CVE-2025-7382 is a high-severity command injection vulnerability affecting the WebAdmin interface of Sophos Firewall versions prior to 21.0 MR2 (21.0.2). This vulnerability specifically impacts the High Availability (HA) auxiliary devices when the admin user has One-Time Password (OTP) authentication enabled. An adjacent attacker—meaning one with network access to the HA auxiliary device but not necessarily authenticated—can exploit this flaw to execute arbitrary code without any authentication or user interaction. The vulnerability arises from improper input validation in the WebAdmin component, allowing command injection that leads to full code execution capabilities. The CVSS v3.1 base score of 8.8 reflects the critical impact on confidentiality, integrity, and availability, combined with the ease of exploitation (low attack complexity, no privileges or user interaction required). Although no known exploits are currently reported in the wild, the potential for pre-auth remote code execution on firewall devices—critical network security infrastructure—makes this a significant threat. The lack of a patch link in the provided data suggests that remediation may be pending or that users must obtain updates directly from Sophos. Given the firewall's role in perimeter defense, exploitation could allow attackers to bypass security controls, intercept or manipulate network traffic, and disrupt network availability.

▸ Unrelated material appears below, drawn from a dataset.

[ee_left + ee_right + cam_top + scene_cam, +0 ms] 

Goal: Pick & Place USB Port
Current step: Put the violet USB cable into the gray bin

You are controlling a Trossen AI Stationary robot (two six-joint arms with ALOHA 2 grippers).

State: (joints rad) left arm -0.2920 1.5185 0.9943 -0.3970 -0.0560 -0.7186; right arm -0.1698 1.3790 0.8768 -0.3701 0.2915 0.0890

For European organizations, this vulnerability poses a substantial risk due to the widespread use of Sophos Firewall in enterprise and governmental networks across the region. Successful exploitation could lead to full compromise of firewall devices, resulting in unauthorized access to internal networks, data exfiltration, and potential lateral movement within critical infrastructure. The ability to execute code pre-authentication on HA auxiliary devices is particularly concerning because these devices often serve as failover or load balancing nodes, and their compromise could undermine network resilience and continuity. Sensitive sectors such as finance, healthcare, telecommunications, and government agencies in Europe rely heavily on robust firewall protections; thus, this vulnerability could facilitate espionage, sabotage, or ransomware attacks. Additionally, the requirement for OTP authentication to be enabled on the admin user suggests that even organizations with enhanced security measures are at risk, highlighting the need for urgent patching and mitigation. The absence of known exploits in the wild provides a window for proactive defense, but the high CVSS score indicates that attackers will likely target this vulnerability once exploit code becomes available.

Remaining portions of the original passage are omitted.